Dear Friends:

This news is from the Telegraph UK 14 03 2012):


-bhuban










Salman Rushdie to return to India after death threats
British author Salman Rushdie is to speak at a conference in India on Friday, 
organisers have announced, two months after death threats forced him to pull 
out of a literature festival in the country.




Sir Salman Rushdie Photo: NICHOLAS KAMM/AFP/Getty Images







1:19PM GMT 13 Mar 2012

1 Comment



Rushdie, whose 1988 novel "The Satanic Verses" is still banned in India for 
allegedly blaspheming Muslims, is due to address the India Today Conclave in 
New Delhi on Friday afternoon, event officials said on Tuesday.

The author withdrew from the Jaipur Literature Festival in January after 
Islamic hardliners threatened to disrupt the gathering and police told him 
assassins from the Mumbai underworld were plotting to kill him.

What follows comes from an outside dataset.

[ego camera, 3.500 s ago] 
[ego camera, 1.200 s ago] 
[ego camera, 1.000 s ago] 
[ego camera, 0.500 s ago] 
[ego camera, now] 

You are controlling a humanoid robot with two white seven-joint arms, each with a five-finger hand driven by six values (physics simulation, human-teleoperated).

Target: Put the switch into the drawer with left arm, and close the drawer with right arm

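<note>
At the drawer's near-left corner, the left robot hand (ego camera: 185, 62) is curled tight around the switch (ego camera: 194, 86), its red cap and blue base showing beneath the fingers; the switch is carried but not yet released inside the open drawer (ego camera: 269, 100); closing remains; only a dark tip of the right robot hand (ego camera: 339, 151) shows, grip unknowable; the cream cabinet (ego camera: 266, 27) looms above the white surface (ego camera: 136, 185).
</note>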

The 64-year-old writer, who was born in Mumbai, spent a decade in hiding after 
Iranian spiritual leader Ayatollah Ruhollah Khomeini issued a fatwa in 1989 
calling for his death over "The Satanic Verses".

According to the conference website, Rushdie's one-hour appearance on Friday 
will be titled "The Liberty Verses – I am What I am and That's All That I am".

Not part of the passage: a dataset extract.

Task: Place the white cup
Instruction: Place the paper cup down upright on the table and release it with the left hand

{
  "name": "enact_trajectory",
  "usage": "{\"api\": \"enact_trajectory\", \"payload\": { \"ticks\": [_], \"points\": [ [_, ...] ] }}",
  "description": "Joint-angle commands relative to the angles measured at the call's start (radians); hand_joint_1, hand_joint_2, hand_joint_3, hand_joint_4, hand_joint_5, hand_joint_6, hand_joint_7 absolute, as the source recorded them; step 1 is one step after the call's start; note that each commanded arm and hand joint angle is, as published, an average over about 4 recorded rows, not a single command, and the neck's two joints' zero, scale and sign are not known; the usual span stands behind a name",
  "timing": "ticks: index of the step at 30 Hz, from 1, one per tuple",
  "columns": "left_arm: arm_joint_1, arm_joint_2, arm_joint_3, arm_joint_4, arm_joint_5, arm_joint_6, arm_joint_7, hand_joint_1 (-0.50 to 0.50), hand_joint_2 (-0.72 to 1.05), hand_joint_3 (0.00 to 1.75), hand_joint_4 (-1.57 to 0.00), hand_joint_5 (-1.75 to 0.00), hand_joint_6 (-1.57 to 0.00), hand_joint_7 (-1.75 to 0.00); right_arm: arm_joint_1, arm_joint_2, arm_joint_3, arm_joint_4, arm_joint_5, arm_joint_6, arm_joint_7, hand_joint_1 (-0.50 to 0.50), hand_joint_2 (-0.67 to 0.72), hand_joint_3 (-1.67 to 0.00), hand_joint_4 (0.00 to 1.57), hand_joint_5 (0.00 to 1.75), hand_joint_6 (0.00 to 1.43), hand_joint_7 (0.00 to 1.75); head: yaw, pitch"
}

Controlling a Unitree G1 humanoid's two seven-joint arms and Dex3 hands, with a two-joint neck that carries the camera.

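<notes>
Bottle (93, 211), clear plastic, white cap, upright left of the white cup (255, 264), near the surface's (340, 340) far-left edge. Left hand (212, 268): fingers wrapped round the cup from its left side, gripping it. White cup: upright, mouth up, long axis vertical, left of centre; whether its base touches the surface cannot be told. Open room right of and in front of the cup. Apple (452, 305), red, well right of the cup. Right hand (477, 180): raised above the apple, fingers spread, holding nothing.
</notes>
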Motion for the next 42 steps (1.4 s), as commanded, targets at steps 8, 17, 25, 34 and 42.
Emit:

"I can confirm Mr Rushdie will be attending in person," an event official told 
AFP on Tuesday, declining to give her name.

The Deoband seminary, a conservative Muslim university in north India that led 
the campaign against Rushdie's planned trip to Jaipur, said it was unaware of 
his new schedule but remained opposed to him visiting India.
"Salman Rushdie should never be allowed to step on Indian soil," seminary 
vice-chancellor Mufti Abul Qasim Nomani told AFP. "We did not allow him to 
participate in the festival and our stand is the same. He is anti-Islam."
After Rushdie was forced to abandon his Jaipur appearance, he vented his fury 
against radical Muslim activists and the Indian politicians who had failed to 
stand up to them.
"I will come to India many times, as I choose, to do what I will, and I will 
not allow these religious gangsters and their cronies in the government to 
prevent me," he said in a television interview from London.
Rushdie, who won the Booker prize for his 1981 novel "Midnight's Children", 
suggested police claims of an underworld plot may have been invented to prevent 
him attending the festival and to avoid antagonising radical Muslims.
He said he suspected the protests were connected to state elections in Uttar 
Pradesh, where about 18 per cent of the population is Muslim. The elections 
have now been completed.
Rushdie, a keen Twitter user, has not yet posted about his planned arrival in 
India. In past years, he has spoken at both the India Today Conclave and the 
Jaipur festival without attracting protests.
Pakistan cricketer-turned-politician Imran Khan, Bollywood actress Kareena 
Kapoor and US former diplomat Henry Kissinger are also due to speak during the 
two-day event at the luxury Taj Palace hotel.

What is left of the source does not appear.